- _Task requirements_: Which lines in the records below hold the word "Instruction"? Copy each of them.

- _Task material_:
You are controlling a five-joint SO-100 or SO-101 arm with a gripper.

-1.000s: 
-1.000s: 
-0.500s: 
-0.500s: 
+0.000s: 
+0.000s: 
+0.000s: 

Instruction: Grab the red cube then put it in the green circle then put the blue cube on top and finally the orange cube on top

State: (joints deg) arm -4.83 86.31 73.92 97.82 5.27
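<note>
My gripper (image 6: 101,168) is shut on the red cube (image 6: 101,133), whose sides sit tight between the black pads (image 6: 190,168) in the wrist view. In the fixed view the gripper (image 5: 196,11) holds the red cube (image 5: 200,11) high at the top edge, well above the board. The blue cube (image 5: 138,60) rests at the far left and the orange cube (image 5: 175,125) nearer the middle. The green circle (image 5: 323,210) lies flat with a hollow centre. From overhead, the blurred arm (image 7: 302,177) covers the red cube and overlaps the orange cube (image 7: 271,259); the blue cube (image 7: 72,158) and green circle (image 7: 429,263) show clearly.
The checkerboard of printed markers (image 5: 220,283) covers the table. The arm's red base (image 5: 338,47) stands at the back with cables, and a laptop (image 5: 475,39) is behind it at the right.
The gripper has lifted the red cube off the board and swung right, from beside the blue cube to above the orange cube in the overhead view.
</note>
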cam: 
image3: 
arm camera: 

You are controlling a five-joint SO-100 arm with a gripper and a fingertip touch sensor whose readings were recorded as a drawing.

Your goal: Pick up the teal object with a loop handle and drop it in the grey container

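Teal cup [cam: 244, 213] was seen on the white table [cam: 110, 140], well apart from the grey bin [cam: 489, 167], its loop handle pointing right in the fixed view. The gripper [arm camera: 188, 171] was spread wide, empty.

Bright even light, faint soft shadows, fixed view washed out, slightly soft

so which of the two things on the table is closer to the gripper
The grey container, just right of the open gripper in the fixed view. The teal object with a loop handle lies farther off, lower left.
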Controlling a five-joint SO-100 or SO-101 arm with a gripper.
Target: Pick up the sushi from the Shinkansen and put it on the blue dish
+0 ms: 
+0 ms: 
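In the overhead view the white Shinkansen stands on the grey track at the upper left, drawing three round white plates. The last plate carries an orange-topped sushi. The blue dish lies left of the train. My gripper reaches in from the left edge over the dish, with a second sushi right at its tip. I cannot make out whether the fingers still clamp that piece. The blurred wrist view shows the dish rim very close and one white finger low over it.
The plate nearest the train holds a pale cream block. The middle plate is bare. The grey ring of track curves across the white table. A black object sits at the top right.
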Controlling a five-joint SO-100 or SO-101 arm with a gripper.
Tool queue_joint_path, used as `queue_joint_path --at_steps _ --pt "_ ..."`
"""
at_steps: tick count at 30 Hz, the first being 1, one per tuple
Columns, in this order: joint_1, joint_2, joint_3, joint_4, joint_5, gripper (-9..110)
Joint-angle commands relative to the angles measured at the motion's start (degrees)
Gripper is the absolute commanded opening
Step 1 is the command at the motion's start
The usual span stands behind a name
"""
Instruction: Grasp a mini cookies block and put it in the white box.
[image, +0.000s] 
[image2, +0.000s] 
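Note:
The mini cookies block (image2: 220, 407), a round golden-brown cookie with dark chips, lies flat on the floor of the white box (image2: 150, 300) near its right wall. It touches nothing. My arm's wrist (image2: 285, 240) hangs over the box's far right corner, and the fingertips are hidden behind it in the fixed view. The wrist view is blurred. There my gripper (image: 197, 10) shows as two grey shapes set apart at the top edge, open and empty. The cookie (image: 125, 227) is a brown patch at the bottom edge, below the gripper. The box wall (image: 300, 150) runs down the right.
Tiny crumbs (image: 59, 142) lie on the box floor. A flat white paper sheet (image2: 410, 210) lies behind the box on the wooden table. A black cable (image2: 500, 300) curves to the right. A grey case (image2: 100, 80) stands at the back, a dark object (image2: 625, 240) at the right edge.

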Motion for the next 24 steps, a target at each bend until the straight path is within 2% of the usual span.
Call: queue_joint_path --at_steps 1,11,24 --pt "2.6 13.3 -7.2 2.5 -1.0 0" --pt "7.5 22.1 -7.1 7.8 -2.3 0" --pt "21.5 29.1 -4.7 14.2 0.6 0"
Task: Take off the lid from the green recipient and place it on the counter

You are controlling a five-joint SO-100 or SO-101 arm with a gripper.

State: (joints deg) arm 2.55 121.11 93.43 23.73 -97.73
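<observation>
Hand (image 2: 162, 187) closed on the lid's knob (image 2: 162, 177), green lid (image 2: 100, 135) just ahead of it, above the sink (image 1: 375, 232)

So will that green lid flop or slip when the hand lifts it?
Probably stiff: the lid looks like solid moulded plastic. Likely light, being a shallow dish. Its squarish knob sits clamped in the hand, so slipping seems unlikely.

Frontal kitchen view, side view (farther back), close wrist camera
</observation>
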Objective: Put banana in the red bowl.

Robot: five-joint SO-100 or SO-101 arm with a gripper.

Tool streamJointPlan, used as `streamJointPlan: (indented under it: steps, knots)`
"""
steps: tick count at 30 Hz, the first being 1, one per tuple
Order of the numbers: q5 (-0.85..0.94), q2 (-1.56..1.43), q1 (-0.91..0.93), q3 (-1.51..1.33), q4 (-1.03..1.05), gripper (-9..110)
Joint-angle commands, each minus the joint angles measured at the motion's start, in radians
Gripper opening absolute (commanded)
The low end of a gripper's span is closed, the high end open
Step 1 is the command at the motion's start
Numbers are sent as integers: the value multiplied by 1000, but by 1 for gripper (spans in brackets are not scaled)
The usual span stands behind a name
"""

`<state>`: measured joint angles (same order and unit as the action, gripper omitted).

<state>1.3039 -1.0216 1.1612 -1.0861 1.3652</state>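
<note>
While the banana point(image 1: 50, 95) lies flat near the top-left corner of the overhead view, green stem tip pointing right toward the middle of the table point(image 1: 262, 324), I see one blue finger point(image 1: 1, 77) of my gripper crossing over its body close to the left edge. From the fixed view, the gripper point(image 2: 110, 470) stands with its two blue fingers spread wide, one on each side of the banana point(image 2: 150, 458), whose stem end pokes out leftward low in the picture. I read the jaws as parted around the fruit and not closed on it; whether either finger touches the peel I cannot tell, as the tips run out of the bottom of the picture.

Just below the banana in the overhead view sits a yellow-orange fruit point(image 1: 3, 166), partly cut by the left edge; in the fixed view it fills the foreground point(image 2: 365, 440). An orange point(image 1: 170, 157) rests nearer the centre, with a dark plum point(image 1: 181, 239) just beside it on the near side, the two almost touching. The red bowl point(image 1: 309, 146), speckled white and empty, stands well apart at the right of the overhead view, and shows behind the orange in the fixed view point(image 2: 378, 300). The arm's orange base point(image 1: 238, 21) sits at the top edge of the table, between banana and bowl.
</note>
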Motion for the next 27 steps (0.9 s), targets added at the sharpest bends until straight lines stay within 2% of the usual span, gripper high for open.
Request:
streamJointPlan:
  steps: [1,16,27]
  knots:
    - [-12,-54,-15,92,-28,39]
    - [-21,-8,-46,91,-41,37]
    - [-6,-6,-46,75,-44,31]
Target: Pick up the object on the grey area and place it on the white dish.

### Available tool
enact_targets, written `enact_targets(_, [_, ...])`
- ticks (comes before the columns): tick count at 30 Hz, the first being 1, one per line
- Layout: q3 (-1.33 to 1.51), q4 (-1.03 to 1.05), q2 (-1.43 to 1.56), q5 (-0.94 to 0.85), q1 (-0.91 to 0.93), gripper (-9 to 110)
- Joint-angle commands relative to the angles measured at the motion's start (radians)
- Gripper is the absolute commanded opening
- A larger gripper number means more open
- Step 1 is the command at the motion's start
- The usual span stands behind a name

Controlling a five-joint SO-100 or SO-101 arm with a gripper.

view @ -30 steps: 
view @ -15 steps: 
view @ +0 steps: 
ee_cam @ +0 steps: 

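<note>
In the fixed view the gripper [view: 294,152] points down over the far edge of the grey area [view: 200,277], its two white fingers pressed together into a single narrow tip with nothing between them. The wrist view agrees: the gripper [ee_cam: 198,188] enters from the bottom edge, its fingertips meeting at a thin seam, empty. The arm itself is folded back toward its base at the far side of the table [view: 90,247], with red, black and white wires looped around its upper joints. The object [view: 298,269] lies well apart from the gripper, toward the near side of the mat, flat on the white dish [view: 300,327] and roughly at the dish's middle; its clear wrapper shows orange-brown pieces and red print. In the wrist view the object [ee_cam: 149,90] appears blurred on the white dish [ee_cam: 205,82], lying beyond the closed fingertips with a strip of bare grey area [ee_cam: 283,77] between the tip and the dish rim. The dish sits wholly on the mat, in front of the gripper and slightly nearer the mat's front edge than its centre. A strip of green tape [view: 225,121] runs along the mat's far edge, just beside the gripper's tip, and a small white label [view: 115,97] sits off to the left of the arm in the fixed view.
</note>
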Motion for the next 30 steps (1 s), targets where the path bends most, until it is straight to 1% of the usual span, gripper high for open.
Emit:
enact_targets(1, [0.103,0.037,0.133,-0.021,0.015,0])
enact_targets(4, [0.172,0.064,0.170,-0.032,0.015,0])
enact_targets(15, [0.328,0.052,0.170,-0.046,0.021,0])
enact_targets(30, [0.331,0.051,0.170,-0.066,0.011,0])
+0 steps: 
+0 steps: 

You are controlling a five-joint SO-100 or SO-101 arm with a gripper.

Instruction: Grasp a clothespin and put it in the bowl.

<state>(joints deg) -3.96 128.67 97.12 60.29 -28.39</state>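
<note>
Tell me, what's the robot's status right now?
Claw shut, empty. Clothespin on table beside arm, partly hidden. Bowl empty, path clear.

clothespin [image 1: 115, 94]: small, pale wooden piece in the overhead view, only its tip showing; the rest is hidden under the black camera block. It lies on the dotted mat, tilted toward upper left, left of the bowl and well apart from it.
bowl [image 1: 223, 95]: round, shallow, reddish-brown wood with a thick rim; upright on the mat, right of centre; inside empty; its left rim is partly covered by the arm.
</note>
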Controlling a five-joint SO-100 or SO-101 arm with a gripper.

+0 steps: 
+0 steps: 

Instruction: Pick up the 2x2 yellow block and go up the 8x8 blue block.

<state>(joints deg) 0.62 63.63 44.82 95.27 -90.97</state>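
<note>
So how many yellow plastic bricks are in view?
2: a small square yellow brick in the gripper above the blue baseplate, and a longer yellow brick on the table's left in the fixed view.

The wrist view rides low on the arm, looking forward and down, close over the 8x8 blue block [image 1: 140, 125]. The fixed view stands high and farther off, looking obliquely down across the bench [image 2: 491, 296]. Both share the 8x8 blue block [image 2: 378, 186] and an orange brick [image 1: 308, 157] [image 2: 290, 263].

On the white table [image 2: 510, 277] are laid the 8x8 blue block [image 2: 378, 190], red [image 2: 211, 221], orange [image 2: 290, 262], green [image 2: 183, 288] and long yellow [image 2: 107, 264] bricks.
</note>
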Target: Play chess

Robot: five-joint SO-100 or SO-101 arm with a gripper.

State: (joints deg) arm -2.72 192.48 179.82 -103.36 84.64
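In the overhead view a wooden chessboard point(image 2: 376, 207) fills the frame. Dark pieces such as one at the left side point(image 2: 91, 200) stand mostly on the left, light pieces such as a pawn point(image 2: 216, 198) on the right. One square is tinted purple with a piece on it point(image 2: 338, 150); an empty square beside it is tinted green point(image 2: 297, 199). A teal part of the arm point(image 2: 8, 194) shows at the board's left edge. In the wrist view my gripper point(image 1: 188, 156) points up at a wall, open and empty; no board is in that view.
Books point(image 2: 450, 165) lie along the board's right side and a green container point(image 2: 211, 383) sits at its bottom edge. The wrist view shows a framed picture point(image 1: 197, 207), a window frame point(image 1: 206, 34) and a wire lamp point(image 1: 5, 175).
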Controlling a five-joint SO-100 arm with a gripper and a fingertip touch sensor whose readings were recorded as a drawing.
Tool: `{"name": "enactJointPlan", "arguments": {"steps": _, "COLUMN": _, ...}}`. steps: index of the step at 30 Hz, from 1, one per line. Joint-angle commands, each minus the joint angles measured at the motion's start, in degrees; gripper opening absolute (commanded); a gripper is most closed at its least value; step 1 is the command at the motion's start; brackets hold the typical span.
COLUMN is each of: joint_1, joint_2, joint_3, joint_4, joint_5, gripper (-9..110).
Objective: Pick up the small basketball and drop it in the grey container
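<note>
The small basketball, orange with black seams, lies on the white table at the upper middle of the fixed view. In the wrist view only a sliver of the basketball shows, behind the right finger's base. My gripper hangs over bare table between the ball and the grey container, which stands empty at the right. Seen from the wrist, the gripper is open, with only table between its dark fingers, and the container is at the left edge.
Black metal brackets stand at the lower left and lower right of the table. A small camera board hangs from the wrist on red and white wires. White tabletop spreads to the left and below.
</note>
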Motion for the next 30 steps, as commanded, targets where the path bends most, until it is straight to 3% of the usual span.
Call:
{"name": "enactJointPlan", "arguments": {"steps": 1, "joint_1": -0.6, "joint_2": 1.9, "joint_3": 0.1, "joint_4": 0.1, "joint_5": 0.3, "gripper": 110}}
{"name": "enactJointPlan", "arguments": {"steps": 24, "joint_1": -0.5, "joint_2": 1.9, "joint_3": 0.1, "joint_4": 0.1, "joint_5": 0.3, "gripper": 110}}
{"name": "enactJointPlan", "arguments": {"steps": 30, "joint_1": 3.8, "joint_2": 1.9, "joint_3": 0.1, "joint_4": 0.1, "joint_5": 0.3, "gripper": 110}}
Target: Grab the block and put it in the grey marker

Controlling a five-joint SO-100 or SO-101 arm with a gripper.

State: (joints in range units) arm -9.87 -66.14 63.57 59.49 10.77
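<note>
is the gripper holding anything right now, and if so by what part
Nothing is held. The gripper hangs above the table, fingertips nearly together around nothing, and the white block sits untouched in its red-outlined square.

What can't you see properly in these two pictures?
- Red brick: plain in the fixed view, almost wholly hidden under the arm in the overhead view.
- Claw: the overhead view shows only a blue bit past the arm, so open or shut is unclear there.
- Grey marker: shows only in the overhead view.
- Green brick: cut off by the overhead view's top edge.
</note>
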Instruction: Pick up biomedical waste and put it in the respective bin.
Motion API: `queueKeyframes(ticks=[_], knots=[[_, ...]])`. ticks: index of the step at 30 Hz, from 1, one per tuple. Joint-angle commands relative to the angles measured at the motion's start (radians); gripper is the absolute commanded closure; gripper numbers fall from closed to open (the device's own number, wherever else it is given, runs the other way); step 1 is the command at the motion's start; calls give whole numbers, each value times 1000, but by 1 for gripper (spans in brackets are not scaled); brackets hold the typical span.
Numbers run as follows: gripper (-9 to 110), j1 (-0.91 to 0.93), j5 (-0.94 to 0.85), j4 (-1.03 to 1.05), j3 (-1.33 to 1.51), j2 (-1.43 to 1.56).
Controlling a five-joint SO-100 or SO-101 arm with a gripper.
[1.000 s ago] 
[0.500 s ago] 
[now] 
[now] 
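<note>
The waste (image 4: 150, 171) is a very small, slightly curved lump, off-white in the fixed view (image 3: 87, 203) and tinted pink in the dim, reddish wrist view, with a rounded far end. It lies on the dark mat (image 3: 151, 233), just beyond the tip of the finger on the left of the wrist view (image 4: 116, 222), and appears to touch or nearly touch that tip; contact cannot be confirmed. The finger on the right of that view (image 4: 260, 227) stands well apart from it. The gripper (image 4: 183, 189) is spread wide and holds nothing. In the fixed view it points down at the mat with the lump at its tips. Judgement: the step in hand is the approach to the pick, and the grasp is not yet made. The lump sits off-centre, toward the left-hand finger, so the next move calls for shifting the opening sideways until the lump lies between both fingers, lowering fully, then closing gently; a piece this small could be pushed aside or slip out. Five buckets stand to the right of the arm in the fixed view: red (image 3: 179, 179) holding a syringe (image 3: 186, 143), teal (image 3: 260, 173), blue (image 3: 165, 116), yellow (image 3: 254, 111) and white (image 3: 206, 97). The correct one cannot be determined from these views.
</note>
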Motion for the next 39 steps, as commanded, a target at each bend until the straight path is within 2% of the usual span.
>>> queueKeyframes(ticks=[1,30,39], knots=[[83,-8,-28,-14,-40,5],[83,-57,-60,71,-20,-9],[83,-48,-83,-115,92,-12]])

- _Exercise response_:
Instruction: Grab the red cube then put it in the green circle then put the blue cube on top and finally the orange cube on top
Instruction: Grasp a mini cookies block and put it in the white box.
Instruction: Grasp a clothespin and put it in the bowl.
Instruction: Pick up the 2x2 yellow block and go up the 8x8 blue block.
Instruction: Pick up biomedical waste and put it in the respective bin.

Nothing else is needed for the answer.